> Directions:
What is wanted is the full listing, word for word, without its pictures.
(Dataset section)
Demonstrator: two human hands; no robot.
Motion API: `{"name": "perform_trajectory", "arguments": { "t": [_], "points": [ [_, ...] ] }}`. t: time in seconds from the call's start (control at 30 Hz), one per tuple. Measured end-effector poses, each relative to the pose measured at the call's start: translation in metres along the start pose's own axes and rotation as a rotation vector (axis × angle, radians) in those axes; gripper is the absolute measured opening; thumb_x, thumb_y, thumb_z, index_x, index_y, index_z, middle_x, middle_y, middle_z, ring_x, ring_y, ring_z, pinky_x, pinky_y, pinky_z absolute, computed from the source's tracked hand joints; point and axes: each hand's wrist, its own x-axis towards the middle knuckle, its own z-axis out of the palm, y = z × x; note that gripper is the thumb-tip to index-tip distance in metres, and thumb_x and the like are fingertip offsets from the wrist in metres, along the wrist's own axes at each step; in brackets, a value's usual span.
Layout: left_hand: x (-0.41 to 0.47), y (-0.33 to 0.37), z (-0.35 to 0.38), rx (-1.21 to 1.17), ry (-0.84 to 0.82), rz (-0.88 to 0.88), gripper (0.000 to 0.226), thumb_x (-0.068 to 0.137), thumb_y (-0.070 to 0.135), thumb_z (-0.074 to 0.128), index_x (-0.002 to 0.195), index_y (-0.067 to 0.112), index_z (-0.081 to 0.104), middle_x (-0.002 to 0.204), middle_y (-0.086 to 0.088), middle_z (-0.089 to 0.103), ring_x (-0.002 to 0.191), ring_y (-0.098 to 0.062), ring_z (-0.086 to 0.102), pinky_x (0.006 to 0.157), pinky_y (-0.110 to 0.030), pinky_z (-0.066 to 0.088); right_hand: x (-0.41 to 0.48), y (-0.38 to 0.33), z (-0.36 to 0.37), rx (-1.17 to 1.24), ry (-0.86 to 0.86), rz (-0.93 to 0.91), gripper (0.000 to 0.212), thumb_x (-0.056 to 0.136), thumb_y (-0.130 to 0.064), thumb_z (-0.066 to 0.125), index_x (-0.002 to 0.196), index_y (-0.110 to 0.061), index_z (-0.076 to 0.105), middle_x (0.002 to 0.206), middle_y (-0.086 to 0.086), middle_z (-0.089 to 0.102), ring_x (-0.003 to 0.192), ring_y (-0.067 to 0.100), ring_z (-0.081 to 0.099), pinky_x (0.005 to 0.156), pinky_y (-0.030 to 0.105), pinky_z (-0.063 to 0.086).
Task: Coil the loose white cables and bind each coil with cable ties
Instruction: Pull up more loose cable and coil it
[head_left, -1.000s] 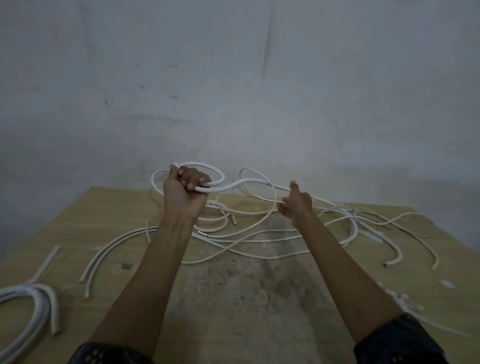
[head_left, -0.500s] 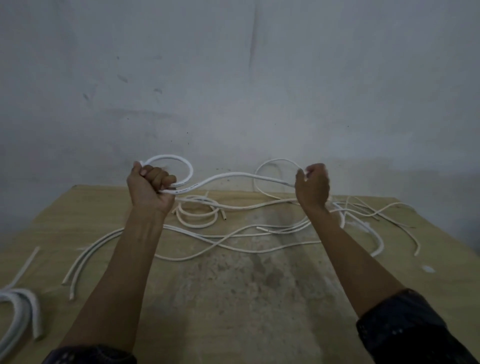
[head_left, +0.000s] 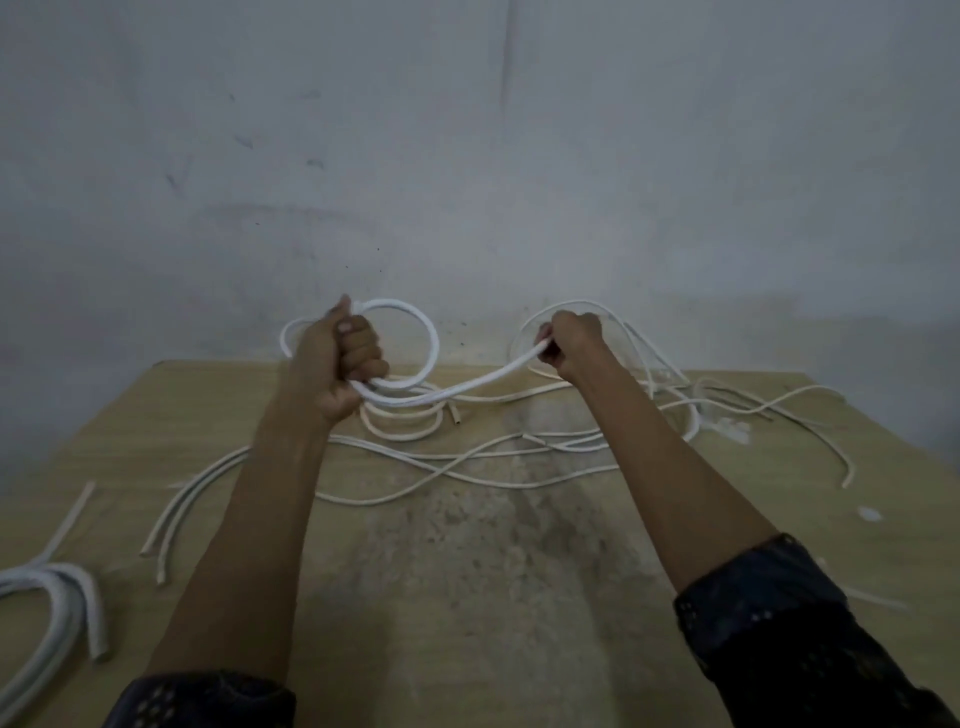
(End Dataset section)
> Written solution:
Demonstrator: two human hands; no robot.
Motion API: `{"name": "perform_trajectory", "arguments": { "t": [_], "points": [ [_, ...] ] }}`. t: time in seconds from the call's start (control at 30 Hz), one per tuple. Measured end-effector poses, each relative to the pose measured at the call's start: translation in metres along the start pose's own axes and rotation as a rotation vector (axis × angle, radians) in those axes; gripper is the absolute measured opening; thumb_x, thumb_y, thumb_z, index_x, index_y, index_z, middle_x, middle_y, middle_z, ring_x, ring_y, ring_z, pinky_x, pinky_y, pinky_z absolute, computed from the source's tracked hand joints; point and axes: each hand's wrist, its own x-axis towards the middle knuckle, its own z-axis out of the palm, y = z × x; note that gripper is the thumb-tip to index-tip distance in metres, and thumb_x and the like are fingertip offsets from the wrist in metres, along the wrist's own axes at each step; in brackets, a value's usual span.
Layout: left_hand: x (-0.41 to 0.47), y (-0.33 to 0.37), z (-0.35 to 0.38), rx (-1.21 to 1.17), ry (-0.84 to 0.82), rz (-0.88 to 0.88), gripper (0.000 to 0.226), thumb_x (-0.068 to 0.137), thumb_y (-0.070 to 0.135), thumb_z (-0.074 to 0.128), index_x (-0.002 to 0.195), index_y (-0.067 to 0.112), index_z (-0.081 to 0.104), middle_x (-0.002 to 0.204), middle_y (-0.086 to 0.088), middle_z (-0.089 to 0.103), ring_x (-0.002 to 0.191), ring_y (-0.098 to 0.062), ring_z (-0.086 to 0.102), pinky_x (0.006 to 0.157), pinky_y (-0.110 to 0.030), pinky_z (-0.066 to 0.088); right_hand: x (-0.41 to 0.48), y (-0.38 to 0.33), z (-0.36 to 0.37), rx (-1.17 to 1.24), ry (-0.86 to 0.86), rz (-0.93 to 0.91), gripper (0.000 to 0.212), thumb_x (-0.056 to 0.136), thumb_y (-0.130 to 0.064), thumb_z (-0.066 to 0.125), index_x (-0.002 to 0.196), index_y (-0.110 to 0.061), index_z (-0.076 to 0.105), middle_x (0.002 to 0.206), middle_y (-0.086 to 0.086), middle_z (-0.089 to 0.102), ring_x (-0.003 to 0.192), ring_y (-0.067 to 0.100), ring_z (-0.081 to 0.099), pinky_x (0.005 to 0.156), pinky_y (-0.030 to 0.105), pinky_z (-0.063 to 0.086).
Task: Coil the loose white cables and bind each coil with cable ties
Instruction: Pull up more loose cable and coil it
[head_left, -1.000s] 
[head_left, -0.500s] 
[head_left, +0.000s] 

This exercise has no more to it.